Associate Director, Clinical Trial Lead (all genders)

A career at our company is an ongoing journey of discovery: our 60,300 people are shaping how the world lives, works and plays through next generation advancements in Healthcare, Life Science and Electronics. For more than 350 years and across the world we have passionately pursued our curiosity to find novel and vibrant ways of enhancing the lives of others.

United As One for Patients, our purpose in Healthcare is to help create, improve and prolong lives. We develop medicines, intelligent devices and innovative technologies in therapeutic areas such as Oncology, Neurology and Fertility. Our teams work together across 6 continents with passion and relentless curiosity in order to help patients at every stage of life. Joining our Healthcare team is becoming part of a diverse, inclusive and flexible working culture, presenting great opportunities for personal development and career advancement across the globe.

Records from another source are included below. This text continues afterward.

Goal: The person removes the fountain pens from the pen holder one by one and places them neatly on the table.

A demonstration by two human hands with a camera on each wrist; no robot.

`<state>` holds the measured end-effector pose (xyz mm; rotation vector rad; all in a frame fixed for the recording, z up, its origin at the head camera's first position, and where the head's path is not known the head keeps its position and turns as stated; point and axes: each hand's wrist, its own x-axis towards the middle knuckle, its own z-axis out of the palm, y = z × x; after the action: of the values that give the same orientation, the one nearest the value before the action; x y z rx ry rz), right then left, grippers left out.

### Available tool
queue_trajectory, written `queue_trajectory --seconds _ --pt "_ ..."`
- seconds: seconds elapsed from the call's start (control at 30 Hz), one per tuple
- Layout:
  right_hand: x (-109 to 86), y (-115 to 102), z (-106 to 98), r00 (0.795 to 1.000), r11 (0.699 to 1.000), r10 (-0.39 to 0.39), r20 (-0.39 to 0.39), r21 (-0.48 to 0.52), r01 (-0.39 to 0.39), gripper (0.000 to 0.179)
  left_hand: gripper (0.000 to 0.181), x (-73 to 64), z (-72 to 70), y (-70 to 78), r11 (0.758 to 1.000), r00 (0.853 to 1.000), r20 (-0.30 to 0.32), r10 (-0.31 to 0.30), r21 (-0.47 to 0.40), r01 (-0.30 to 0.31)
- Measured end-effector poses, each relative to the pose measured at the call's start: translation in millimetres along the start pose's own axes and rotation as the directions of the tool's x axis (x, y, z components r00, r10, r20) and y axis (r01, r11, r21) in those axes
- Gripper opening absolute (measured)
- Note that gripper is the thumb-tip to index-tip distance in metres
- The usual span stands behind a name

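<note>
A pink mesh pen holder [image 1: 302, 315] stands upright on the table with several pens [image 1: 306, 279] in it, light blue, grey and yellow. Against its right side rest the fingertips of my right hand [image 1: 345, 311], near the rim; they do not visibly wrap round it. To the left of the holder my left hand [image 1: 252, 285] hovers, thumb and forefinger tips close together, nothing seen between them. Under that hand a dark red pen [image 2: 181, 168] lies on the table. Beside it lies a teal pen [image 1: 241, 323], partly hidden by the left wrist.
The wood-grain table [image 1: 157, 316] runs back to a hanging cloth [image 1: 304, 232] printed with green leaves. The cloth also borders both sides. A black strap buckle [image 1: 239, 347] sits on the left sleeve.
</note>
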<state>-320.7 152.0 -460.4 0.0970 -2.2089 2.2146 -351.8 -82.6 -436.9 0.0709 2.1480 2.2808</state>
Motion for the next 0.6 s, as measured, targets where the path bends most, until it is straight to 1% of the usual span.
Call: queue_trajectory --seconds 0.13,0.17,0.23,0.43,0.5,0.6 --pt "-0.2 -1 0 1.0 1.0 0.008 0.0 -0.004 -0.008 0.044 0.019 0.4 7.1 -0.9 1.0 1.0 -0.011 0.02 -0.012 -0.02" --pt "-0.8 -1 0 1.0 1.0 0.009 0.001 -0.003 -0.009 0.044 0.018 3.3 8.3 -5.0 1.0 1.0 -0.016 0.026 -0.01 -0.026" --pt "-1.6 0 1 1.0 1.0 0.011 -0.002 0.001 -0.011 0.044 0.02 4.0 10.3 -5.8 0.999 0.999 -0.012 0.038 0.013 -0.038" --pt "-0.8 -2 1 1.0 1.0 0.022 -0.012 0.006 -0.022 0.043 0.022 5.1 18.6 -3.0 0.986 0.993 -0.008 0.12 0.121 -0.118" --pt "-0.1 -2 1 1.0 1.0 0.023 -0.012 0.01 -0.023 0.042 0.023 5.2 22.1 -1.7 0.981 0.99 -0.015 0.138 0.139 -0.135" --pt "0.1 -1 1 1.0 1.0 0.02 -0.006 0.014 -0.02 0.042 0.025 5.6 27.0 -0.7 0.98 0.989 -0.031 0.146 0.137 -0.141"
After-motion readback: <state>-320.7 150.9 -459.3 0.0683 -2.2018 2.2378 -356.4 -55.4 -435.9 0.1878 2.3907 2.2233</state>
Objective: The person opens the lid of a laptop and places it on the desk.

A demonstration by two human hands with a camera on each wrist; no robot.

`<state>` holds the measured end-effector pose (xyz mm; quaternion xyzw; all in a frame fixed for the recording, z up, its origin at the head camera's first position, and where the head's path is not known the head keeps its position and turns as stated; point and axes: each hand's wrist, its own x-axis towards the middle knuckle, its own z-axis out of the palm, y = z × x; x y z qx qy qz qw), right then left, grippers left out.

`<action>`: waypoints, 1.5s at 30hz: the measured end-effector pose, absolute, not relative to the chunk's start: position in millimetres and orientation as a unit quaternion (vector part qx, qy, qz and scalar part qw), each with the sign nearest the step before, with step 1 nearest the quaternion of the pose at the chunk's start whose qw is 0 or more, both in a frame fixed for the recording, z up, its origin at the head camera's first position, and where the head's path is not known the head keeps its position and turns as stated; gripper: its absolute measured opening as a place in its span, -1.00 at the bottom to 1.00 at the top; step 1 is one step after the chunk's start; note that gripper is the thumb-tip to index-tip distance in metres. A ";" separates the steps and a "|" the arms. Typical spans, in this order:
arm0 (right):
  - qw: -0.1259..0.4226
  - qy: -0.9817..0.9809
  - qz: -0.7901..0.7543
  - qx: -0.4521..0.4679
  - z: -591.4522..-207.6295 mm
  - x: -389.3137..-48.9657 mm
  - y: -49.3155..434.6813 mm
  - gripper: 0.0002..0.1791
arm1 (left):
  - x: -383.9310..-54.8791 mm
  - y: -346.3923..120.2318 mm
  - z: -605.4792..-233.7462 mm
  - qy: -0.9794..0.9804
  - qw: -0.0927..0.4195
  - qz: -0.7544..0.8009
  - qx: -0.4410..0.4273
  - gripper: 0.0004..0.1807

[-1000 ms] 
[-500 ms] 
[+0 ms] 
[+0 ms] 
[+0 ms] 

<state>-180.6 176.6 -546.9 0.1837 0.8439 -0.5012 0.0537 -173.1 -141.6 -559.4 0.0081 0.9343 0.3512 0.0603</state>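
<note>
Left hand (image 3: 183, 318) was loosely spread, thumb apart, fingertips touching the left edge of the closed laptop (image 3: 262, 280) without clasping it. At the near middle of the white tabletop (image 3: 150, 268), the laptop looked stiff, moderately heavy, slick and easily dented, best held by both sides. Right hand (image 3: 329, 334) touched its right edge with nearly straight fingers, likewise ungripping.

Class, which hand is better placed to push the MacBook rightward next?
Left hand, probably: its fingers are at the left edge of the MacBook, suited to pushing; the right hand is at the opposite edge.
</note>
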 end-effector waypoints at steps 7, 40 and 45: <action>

This role can be done in a fully remote model. 
Your role:

In this role, you will manage multiple studies, projects, and work streams with high complexity, risk, impact and reach, typically Phase III and registrational/pivotal studies in mixed sourcing models. You will demonstrate skills in successfully leading large-sized global project teams in a matrix organization and directs, influencing and motivating people; coordinating stakeholders from closely related areas and beyond, creating a positive working climate. You will lead the development of the clinical trial strategy while accountable for successful project execution and delivery of the clinical operational plan within the budget, timelines and quality standards agreed upon by Governance Committees. As a core member of the Clinical Operations Team and leader of the Clinical Trial Team, you will align the clinical trial team with the organizational goals and objectives of the Clinical Operations Team and/or Global Program Team. You will filter, prioritize, analyze and validate complex and dynamic information from a diverse range of external and internal sources to respond to technical operational and organizational challenges in a holistic manner to mitigate risks. You will have a Subject Matter Expert level understanding of multiple functions and functional processes. You will act as a senior advisor and mentor within the team and beyond and serve as a best practice resource within own discipline or as a technical expert on cross-functional teams or projects. You will ensure all study management activities will be completed in accordance with SOPs/WI Standard Operating Procedures/Work Instructions), local regulatory guidance including ICH-GCP; audit & inspection leadership- interviewee & responses. You will contribute to non-study-related initiatives in addition to study assignments. You will also provide reports to senior management, including updates on financials, forecasts and timelines independently. You will demonstrate creativity and innovation to support projects from a strategic perspective, able to predict the result of action in advance and evaluate options to achieve goals.

Who you are:

• At least 10-12 years in clinical research in a CRO or Pharmaceutical/Biotechnology Industry environment with at least 7 years of in-depth knowledge and experience in clinical trial management including managerial responsibility. Advanced degree desirable (MPH, MS, MA, MBA, PharmD); PM certification (CPM, PMP) desirable.
• Proven experience in all aspects of clinical study planning and startup (including budget and resource planning) and in executing the complete range of clinical study activities, from startup through final study report.
• Experience in multiple Therapeutic Areas (oncology and immunology preferred).
• Requires substantial to extensive professional experience in relevant disciplines and substantial project management experience. Requires expert knowledge and experience in own discipline and beyond which may also require good market and competitor knowledge.
• Strong leadership competencies and influencing skills.
• Proven team dynamic knowledge and skills and ability to foster partnerships across projects and multidisciplinary teams.
• Growing expertise in drug development, including some knowledge of interfaces and interdependencies of clinical development with other functions (e.g. non-clinical & pharmaceutical development, regulatory, commercial/marketing).

Information on how we process your personal data for recruitment purposes, you can find on the registration form in our Recruitment Portal.

What we offer: We are curious minds that come from a broad range of backgrounds, perspectives, and life experiences. We celebrate all dimensions of diversity. We believe that it drives excellence, innovation, and human progress. We care about our customers, patients, and our rich mix of people. This diversity strengthens our ability to lead in science and technology. We are committed to creating access and opportunities for all and empower you to fulfil your ambitions. Our diverse businesses offer various career moves to seek new horizons. Join us in building a culture of inclusion and belonging that impacts millions and empowers everyone to bring their curiosity to life!